Redmoon’s bitter edge is what defines and ultimately justifies its fluffy sweetness.
But the toy theater is amazing — intricate and inventive with tiny trapped doors everywhere that reveal small treasures. As with all Redmoon performances, after the show they invite the guests to come up close and peer at the marvels of the tiny contraptions and compartments.
“Once Upon a Time” is something of a goody-two-shoes sibling to 2005’s “The Cabinet,” a miniature spectacle performed out of an actual cabinet. It was Maugeri’s dark and wicked adaptation of the German expressionistic film “The Cabinet of Dr. Caligari.”

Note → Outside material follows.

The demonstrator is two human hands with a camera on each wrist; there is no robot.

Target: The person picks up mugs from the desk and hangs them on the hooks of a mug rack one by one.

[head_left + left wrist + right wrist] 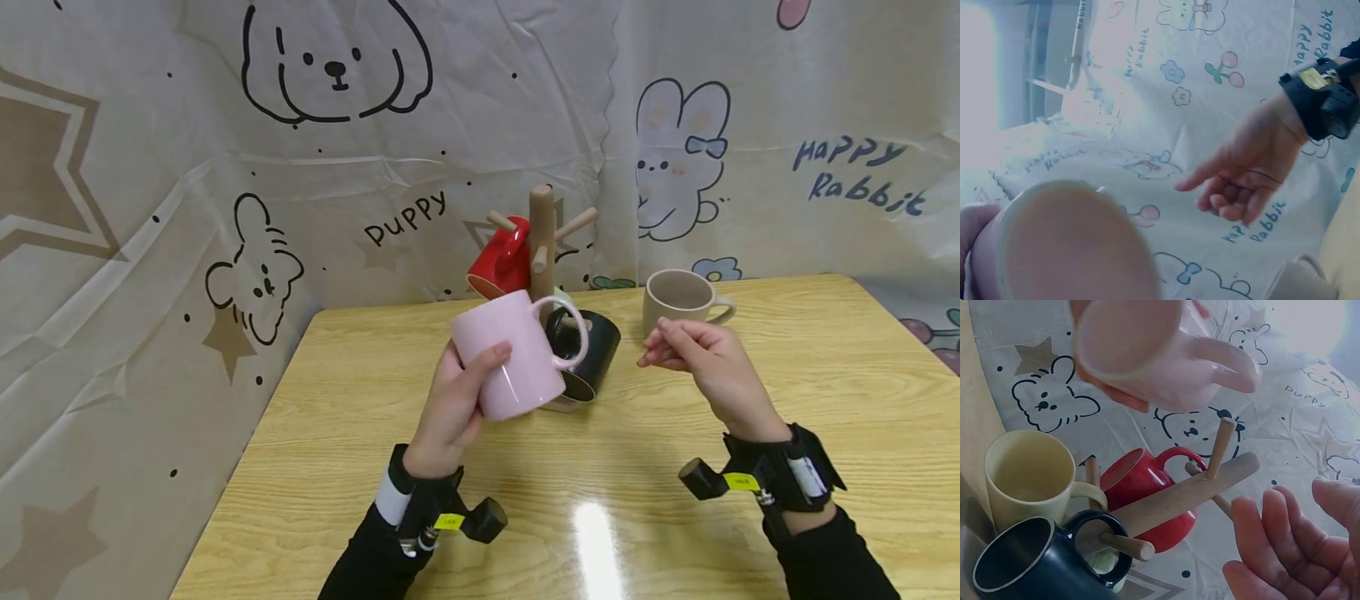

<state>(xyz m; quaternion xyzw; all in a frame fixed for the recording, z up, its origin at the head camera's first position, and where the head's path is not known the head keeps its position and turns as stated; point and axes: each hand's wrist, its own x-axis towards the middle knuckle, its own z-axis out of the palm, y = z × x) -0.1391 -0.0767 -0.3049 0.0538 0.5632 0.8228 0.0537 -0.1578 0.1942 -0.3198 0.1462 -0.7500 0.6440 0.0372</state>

However, Redmoon’s bitter edge is what defines and ultimately justifies its fluffy sweetness. It was the beauty of a the acid-folk group The Bitter Tears singing, “It’s a death-filled world” to hordes of children in Millennium Park during the summer spectacle.
It’s what separates art from kitsch. It’s harnessing the evocative power of sentimental beauty and nostalgia to tell a story that is neither sentimental nor nostalgic.
It’s the difference between the meticulously crafted public spectacles that Redmoon creates and the private functions they perform at to help finance the spectacles, where performers are largely baubles.
Nonetheless, Redmoon for Hire has, in addition to corporate backers and government grants, been a major contributor to Redmoon’s current finances.
“They’re definitely a lucrative non-profit; they get HUGE sums of money from the city and private benefactors. They spend gargantuan amounts on shows and materials,” says the ex-intern. In 2002, the organization surpassed $1 million in revenue.
“We’re trying to put our energy into how to create a sustainable theater that creates spectacle nationally and internationally. We want to be the nation’s spectacle makers, spreading out our numbers so when we’re requested to take the place we can,” says Maugeri. “We’re not afraid of losing anythingl we see the potential and we’re not afraid of maximizing the potential.”
“At the same time,” he adds, “we’re not concerned with the kind of professionalism that a lot of other theater companies are concerned with — having a season for one. Redmoon has always been very open door, really casual. You can come in, put your hands on stuff. I don’t want to be the kind of place where you have to wear a suit and bring in a portfolio to work on stuff.”
He pauses as his wife enters to collect the slumbering baby and leave.
“Do you need any help?” he asks.
“No,” she responds, settling the two infants into a more manageable position. A back and forth of “fine” and “sure?” ensues, ending with Maugeri looking at us and saying, “I’m going to help her anyway,” and momentarily vanishing.
“Where were we?” he asks upon return.
“About not professionalizing?” I say.
“Ah,” he pauses, and then adds, “I just want to make sure we get it clear. The theater is not resisting becoming professional. We’re all about professionalism if it’s defined as appropriate structures to the medium. We’re not resisting.”
I ask if he fears the organization becoming what groups Cirque Du Soleil or Blue Man have become. “It must be nice to have such a lucrative base,” he replies. “It has liberated the key artists and they have an army of performers getting steady work. I wouldn’t want to do with some of the things they do, like staging a back-up show for Celine Dion in Las Vegas. I hate Las Vegas. It’s a tough town — one of the saddest places I’ve ever been.”
He glances at Topolosky, and laughs, “Should I not be saying that? Don’t write that down. I love the shows. I love the people. I love the buffets.”